**Your instructions**: Could you write the entries out again, exactly as they appear?

Recorded information below:

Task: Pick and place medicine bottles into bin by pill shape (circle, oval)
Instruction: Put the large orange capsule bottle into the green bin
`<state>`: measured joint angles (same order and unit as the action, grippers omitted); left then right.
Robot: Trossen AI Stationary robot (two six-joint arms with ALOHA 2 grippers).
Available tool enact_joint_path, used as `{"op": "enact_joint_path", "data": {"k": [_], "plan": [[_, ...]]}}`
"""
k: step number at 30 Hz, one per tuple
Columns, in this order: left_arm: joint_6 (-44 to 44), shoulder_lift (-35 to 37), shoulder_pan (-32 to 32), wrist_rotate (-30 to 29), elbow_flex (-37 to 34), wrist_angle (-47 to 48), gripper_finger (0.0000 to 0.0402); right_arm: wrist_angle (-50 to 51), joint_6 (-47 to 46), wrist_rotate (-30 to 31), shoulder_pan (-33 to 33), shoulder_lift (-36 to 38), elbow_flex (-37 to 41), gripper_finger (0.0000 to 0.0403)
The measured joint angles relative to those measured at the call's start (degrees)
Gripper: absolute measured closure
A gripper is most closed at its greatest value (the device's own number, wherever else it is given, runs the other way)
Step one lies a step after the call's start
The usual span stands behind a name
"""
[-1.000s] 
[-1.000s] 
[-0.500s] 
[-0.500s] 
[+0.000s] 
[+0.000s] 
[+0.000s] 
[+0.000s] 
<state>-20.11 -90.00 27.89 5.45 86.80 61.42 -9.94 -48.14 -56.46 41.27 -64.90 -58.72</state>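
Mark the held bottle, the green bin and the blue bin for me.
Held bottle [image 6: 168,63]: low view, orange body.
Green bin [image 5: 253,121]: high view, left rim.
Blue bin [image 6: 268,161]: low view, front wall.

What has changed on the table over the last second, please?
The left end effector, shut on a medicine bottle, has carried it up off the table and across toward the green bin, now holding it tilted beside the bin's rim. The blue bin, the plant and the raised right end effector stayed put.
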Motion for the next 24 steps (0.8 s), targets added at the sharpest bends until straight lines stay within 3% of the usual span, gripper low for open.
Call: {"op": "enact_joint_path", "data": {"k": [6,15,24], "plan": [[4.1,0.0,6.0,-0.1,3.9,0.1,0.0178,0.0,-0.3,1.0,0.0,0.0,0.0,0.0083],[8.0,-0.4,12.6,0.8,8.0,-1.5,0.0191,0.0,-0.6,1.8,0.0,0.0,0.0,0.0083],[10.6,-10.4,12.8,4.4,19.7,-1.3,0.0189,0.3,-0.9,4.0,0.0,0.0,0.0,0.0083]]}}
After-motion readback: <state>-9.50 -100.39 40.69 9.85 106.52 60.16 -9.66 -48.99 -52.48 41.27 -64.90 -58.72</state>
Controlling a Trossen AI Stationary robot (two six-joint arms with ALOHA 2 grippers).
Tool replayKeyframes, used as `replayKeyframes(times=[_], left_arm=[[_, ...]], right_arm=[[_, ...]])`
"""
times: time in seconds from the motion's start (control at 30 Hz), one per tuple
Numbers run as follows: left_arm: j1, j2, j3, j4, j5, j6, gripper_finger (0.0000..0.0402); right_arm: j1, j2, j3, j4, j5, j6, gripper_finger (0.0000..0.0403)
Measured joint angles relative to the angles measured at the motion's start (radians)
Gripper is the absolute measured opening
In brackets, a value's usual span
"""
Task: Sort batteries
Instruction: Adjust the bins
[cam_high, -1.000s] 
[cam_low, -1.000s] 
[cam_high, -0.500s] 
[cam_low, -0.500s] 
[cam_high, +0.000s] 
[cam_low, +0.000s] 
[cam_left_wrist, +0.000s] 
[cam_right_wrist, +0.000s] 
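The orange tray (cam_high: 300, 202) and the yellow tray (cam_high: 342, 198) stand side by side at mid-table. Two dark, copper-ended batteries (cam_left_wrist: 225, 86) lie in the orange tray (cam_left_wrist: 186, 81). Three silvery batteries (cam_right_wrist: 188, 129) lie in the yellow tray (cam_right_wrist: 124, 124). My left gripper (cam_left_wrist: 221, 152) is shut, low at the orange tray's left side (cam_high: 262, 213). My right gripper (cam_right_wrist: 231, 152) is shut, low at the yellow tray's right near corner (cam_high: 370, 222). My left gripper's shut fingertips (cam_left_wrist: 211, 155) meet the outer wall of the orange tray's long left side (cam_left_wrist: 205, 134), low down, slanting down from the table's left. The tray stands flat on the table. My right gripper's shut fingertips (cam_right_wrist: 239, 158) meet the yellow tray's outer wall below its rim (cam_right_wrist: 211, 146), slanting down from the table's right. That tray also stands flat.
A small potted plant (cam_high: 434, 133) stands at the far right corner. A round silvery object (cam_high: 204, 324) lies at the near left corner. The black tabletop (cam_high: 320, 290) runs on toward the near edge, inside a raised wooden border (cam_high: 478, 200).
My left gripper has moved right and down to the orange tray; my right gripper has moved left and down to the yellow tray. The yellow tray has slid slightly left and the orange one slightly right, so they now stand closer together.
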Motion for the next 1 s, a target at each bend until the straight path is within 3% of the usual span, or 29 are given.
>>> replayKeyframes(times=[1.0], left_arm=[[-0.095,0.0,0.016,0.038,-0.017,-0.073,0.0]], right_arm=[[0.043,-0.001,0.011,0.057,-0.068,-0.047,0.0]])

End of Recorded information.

**Answer for the task**:
Task: Pick and place medicine bottles into bin by pill shape (circle, oval)
Instruction: Put the large orange capsule bottle into the green bin
`<state>`: measured joint angles (same order and unit as the action, grippers omitted); left then right.
Robot: Trossen AI Stationary robot (two six-joint arms with ALOHA 2 grippers).
Available tool enact_joint_path, used as `{"op": "enact_joint_path", "data": {"k": [_], "plan": [[_, ...]]}}`
"""
k: step number at 30 Hz, one per tuple
Columns, in this order: left_arm: joint_6 (-44 to 44), shoulder_lift (-35 to 37), shoulder_pan (-32 to 32), wrist_rotate (-30 to 29), elbow_flex (-37 to 34), wrist_angle (-47 to 48), gripper_finger (0.0000 to 0.0402); right_arm: wrist_angle (-50 to 51), joint_6 (-47 to 46), wrist_rotate (-30 to 31), shoulder_pan (-33 to 33), shoulder_lift (-36 to 38), elbow_flex (-37 to 41), gripper_finger (0.0000 to 0.0403)
The measured joint angles relative to those measured at the call's start (degrees)
Gripper: absolute measured closure
A gripper is most closed at its greatest value (the device's own number, wherever else it is given, runs the other way)
Step one lies a step after the call's start
The usual span stands behind a name
"""
[-1.000s] 
[-1.000s] 
[-0.500s] 
[-0.500s] 
[+0.000s] 
[+0.000s] 
[+0.000s] 
[+0.000s] 
<state>-20.11 -90.00 27.89 5.45 86.80 61.42 -9.94 -48.14 -56.46 41.27 -64.90 -58.72</state>
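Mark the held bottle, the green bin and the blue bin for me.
Held bottle [image 6: 168,63]: low view, orange body.
Green bin [image 5: 253,121]: high view, left rim.
Blue bin [image 6: 268,161]: low view, front wall.

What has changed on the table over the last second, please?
The left end effector, shut on a medicine bottle, has carried it up off the table and across toward the green bin, now holding it tilted beside the bin's rim. The blue bin, the plant and the raised right end effector stayed put.
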Motion for the next 24 steps (0.8 s), targets added at the sharpest bends until straight lines stay within 3% of the usual span, gripper low for open.
Call: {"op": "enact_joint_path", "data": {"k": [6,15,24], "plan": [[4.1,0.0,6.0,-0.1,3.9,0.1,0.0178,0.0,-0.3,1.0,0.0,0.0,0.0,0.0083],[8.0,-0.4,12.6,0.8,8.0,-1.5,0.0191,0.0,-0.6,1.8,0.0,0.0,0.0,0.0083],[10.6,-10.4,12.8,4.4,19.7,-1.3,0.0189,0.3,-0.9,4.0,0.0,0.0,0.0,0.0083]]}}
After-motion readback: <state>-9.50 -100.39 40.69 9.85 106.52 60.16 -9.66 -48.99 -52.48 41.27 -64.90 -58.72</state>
Controlling a Trossen AI Stationary robot (two six-joint arms with ALOHA 2 grippers).
Tool replayKeyframes, used as `replayKeyframes(times=[_], left_arm=[[_, ...]], right_arm=[[_, ...]])`
"""
times: time in seconds from the motion's start (control at 30 Hz), one per tuple
Numbers run as follows: left_arm: j1, j2, j3, j4, j5, j6, gripper_finger (0.0000..0.0402); right_arm: j1, j2, j3, j4, j5, j6, gripper_finger (0.0000..0.0403)
Measured joint angles relative to the angles measured at the motion's start (radians)
Gripper is the absolute measured opening
In brackets, a value's usual span
"""
Task: Sort batteries
Instruction: Adjust the bins
[cam_high, -1.000s] 
[cam_low, -1.000s] 
[cam_high, -0.500s] 
[cam_low, -0.500s] 
[cam_high, +0.000s] 
[cam_low, +0.000s] 
[cam_left_wrist, +0.000s] 
[cam_right_wrist, +0.000s] 
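The orange tray (cam_high: 300, 202) and the yellow tray (cam_high: 342, 198) stand side by side at mid-table. Two dark, copper-ended batteries (cam_left_wrist: 225, 86) lie in the orange tray (cam_left_wrist: 186, 81). Three silvery batteries (cam_right_wrist: 188, 129) lie in the yellow tray (cam_right_wrist: 124, 124). My left gripper (cam_left_wrist: 221, 152) is shut, low at the orange tray's left side (cam_high: 262, 213). My right gripper (cam_right_wrist: 231, 152) is shut, low at the yellow tray's right near corner (cam_high: 370, 222). My left gripper's shut fingertips (cam_left_wrist: 211, 155) meet the outer wall of the orange tray's long left side (cam_left_wrist: 205, 134), low down, slanting down from the table's left. The tray stands flat on the table. My right gripper's shut fingertips (cam_right_wrist: 239, 158) meet the yellow tray's outer wall below its rim (cam_right_wrist: 211, 146), slanting down from the table's right. That tray also stands flat.
A small potted plant (cam_high: 434, 133) stands at the far right corner. A round silvery object (cam_high: 204, 324) lies at the near left corner. The black tabletop (cam_high: 320, 290) runs on toward the near edge, inside a raised wooden border (cam_high: 478, 200).
My left gripper has moved right and down to the orange tray; my right gripper has moved left and down to the yellow tray. The yellow tray has slid slightly left and the orange one slightly right, so they now stand closer together.
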Motion for the next 1 s, a target at each bend until the straight path is within 3% of the usual span, or 29 are given.
>>> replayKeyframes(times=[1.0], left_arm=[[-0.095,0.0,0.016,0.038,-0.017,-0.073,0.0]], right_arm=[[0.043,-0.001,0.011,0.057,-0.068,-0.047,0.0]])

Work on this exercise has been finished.